The promise of a publicly owned renewable energy system

Resident at a Moray West wind farm community consultation event

The North Westerly gale billows and shakes the heavy white pvc of the marquee on the Portsoy harbourside, Aberdeenshire. Festival goers drift from stall to stall, under the pallid light of sun through plastic, dithering over the t-towels and pots of honey. At one end of the tent, a wall is taken up by a row of roller banners printed with text and logos, maps and images. A man in his twenties with an alert haircut stands eager to do battle on behalf of the Moray West community consultation team.

Facing a half-interested audience sheltering from the wind, his task is to explain the great benefits that stand to accrue on the back of the Moray West wind farm that is moving towards construction far out in the Moray Firth, east of Inverness. All the data, it seems, is on display in the exhibition. Off the coast of Caithness, in 150 feet of water, 65 turbines will be erected over 110 square miles of seabed – an area the size of Bristol. They will generate 860 megawatts of electricity, enough for 30% of Scotland’s energy needs (according to the exhibition), powering up to 640,000 homes and saving 1.1 million tonnes of CO2 every year. It will employ 60 personnel working out of its port base in Buckie, to the east of Portsoy where this tent stands. Everything is clear, apparently, about this bright future.

As a visitor to this, the Scottish Traditional Boat Festival, I  listen in to the community outreach officer and scan the text and diagrams that cover the 6 foot high panels. It is hard to find out who’s behind this scheme. Who owns it? It would be easy to assume that Moray West was being undertaken by Moray West, that the company is the project, or the project is the company. Closer inspection of a handout reveals that the initiative is undertaken by Ocean Winds, but quite who they are is unclear.

Moray West offshore wind farm and the cables running from it to the coast and beyond

One panel gives a detailed map of how the wind farm exports the electricity it generates. A cable will run 40 miles across the seabed, until it reaches the coast at Sandend just west of Portsoy. From here another cable, a further 20 miles long, will be run underground along the valleys of the Burn of Fordyce and Burn of Inverkindling until it meets the National Grid at the substation of Blackhillock near the town of Keith. From there the power will flow to anywhere in the UK, to the bulb that lights your room, to the battery that fuels your laptop or phone.

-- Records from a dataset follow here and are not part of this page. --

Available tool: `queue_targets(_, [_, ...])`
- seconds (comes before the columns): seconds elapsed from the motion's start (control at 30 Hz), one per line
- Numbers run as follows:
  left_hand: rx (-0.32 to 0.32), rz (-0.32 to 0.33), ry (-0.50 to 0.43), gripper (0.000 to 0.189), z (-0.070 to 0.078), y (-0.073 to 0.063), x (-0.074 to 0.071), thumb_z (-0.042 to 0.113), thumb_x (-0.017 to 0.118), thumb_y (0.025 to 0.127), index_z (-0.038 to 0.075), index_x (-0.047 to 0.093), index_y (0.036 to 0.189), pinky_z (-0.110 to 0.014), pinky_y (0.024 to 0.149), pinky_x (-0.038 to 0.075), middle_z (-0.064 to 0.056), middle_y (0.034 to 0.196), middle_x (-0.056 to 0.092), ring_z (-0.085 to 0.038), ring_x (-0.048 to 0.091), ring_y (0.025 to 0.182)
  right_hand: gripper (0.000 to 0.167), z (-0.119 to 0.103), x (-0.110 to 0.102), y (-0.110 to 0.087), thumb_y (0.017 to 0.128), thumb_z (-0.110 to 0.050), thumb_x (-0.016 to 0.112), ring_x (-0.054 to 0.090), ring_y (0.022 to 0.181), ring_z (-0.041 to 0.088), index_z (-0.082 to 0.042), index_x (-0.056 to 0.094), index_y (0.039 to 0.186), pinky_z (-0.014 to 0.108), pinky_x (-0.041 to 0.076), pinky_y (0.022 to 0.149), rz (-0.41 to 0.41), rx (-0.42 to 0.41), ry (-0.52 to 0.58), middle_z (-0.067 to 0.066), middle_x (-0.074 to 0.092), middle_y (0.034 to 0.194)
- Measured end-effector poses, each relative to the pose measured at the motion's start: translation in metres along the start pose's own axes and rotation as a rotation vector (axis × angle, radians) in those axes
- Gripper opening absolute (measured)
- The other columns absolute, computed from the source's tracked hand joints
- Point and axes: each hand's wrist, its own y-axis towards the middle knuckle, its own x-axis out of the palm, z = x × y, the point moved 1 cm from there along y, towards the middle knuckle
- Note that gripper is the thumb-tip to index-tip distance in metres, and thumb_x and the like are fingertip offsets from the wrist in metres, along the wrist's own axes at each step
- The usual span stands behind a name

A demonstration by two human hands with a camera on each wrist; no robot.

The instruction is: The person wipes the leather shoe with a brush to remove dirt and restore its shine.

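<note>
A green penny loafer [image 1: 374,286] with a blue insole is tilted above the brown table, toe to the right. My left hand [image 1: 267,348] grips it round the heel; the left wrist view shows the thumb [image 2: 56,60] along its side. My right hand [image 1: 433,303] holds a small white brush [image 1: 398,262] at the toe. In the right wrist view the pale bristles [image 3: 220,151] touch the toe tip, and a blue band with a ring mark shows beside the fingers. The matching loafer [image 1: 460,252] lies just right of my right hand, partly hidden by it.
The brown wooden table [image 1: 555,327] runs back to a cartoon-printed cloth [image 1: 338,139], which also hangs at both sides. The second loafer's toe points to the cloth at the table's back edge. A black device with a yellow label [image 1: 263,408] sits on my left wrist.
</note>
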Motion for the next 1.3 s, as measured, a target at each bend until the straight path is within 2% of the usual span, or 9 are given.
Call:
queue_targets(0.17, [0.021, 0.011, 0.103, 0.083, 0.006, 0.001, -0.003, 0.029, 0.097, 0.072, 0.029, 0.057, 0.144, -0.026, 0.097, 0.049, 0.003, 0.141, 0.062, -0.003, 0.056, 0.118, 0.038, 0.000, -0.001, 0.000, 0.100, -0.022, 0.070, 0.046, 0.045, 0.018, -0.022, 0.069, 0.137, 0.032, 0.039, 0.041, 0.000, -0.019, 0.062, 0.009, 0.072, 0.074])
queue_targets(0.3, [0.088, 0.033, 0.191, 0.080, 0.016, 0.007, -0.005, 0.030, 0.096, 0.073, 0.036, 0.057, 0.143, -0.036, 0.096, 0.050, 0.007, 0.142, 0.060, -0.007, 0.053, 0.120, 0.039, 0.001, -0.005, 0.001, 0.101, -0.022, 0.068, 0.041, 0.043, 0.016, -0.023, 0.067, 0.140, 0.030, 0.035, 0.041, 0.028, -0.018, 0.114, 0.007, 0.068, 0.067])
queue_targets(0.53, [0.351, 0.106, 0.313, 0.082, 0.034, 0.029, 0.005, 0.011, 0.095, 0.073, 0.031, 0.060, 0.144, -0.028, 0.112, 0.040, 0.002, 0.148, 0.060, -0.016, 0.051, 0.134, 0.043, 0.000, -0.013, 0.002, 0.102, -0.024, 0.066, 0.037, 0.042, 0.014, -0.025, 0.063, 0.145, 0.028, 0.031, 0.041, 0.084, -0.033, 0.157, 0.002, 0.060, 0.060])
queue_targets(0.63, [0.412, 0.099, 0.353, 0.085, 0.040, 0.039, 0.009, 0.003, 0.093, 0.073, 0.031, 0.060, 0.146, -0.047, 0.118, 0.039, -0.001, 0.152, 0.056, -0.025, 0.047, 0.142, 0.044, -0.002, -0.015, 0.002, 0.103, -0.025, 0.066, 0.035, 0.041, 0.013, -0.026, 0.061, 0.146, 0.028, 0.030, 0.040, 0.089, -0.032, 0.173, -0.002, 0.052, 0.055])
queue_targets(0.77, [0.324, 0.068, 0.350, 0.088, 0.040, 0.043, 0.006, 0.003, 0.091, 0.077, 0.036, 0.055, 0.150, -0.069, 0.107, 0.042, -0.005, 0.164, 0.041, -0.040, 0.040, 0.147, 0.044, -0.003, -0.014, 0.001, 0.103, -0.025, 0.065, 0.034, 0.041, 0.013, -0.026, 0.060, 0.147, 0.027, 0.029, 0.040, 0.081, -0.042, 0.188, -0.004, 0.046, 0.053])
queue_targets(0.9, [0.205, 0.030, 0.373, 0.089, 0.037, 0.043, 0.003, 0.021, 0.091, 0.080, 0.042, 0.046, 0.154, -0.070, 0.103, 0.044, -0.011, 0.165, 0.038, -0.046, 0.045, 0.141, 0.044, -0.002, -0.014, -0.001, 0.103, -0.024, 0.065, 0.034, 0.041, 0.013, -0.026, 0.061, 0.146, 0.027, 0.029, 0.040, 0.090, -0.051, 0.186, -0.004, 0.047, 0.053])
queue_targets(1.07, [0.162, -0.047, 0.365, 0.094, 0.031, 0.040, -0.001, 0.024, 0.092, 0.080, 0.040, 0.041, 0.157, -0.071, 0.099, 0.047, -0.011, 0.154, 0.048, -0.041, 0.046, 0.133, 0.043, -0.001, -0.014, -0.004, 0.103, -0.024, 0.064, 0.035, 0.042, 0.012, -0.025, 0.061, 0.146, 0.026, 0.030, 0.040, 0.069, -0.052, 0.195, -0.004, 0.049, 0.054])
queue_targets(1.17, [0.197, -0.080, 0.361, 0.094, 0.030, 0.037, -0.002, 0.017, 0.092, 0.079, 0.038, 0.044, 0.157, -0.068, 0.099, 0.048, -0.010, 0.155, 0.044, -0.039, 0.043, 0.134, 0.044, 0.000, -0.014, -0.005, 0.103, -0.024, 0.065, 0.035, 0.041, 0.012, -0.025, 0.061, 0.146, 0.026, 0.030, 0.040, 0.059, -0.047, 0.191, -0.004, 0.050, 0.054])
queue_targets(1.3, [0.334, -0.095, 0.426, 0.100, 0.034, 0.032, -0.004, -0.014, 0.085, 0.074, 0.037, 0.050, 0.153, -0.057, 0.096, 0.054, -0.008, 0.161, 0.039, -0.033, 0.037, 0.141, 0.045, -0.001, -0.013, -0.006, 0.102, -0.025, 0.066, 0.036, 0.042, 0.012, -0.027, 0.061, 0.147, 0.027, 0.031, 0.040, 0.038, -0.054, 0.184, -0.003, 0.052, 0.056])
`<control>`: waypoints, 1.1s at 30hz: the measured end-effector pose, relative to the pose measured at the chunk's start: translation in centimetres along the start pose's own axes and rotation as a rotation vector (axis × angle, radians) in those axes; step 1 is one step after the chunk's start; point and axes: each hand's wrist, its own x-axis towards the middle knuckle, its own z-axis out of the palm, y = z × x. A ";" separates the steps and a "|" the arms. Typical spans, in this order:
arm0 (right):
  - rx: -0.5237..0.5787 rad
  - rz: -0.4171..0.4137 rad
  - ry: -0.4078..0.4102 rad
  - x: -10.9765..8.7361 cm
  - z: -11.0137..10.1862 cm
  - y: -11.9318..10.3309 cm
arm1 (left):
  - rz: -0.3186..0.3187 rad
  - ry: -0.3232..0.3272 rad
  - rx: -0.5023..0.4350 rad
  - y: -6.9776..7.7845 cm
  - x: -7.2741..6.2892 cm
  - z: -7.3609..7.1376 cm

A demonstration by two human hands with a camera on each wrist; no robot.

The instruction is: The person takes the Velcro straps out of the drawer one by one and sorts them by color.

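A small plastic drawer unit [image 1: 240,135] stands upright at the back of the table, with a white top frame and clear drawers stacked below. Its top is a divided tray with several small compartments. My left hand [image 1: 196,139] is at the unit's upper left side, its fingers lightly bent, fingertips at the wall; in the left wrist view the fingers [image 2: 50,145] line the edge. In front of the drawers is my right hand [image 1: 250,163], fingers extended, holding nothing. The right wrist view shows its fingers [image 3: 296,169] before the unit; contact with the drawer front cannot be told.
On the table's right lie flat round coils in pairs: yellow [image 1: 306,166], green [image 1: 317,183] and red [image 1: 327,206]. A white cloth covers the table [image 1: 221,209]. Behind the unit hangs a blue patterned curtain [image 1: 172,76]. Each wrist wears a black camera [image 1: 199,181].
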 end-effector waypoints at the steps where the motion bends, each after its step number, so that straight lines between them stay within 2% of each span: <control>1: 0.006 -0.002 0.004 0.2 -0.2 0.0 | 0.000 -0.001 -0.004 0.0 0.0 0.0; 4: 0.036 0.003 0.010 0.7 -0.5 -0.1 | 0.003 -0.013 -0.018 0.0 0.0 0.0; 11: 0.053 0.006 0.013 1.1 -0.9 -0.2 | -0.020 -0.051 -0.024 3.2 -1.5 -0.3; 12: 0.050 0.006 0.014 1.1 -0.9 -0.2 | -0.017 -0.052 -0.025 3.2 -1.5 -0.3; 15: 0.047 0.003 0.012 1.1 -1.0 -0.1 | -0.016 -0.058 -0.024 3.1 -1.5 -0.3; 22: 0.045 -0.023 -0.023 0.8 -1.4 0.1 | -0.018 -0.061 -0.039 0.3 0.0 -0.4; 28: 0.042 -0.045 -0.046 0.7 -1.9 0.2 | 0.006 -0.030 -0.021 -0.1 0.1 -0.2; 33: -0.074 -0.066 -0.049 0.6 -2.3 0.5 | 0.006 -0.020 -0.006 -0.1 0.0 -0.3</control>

I step outside the marquee. The power of the wind has whipped the grey sea into white horses that ride in and break upon the arm of Portsoy New Harbour. There are clusters of anoraked visitors on the quayside. During a break in the rain they stare down at the few wooden vessels moored in the Old Harbour. The perfect lines of a Herring Fyvie and a Herring Zulu. Each of these boats is maintained with love, care and volunteers. These ships, these machines, were part of the fleet that captured in its nets the gargantuan harvest of North Sea Herring. The tools that created silver scaly mountains on docksides, mighty piles of barrels of pickled fish, and substantial profits for the owners of the Zulus in the years of the Herring Boom before the 1st World War. People have fished these offshore North Sea waters for over a thousand years, and for all but the last century and a half they used the power of the wind. The wind in flax or cotton lug sails.

A Zulu fishing boat registered to the port of Banff – c. 1904

Far out at the very horizon are the pale grey lines of offshore turbines, the rhythmic pillars of Moray East wind farm. Up and running since 2022, it’s the second largest offshore wind farm in the world, and also owned by Ocean Winds. But who is this company that owns the tools that reap the harvest of the wind across the sea?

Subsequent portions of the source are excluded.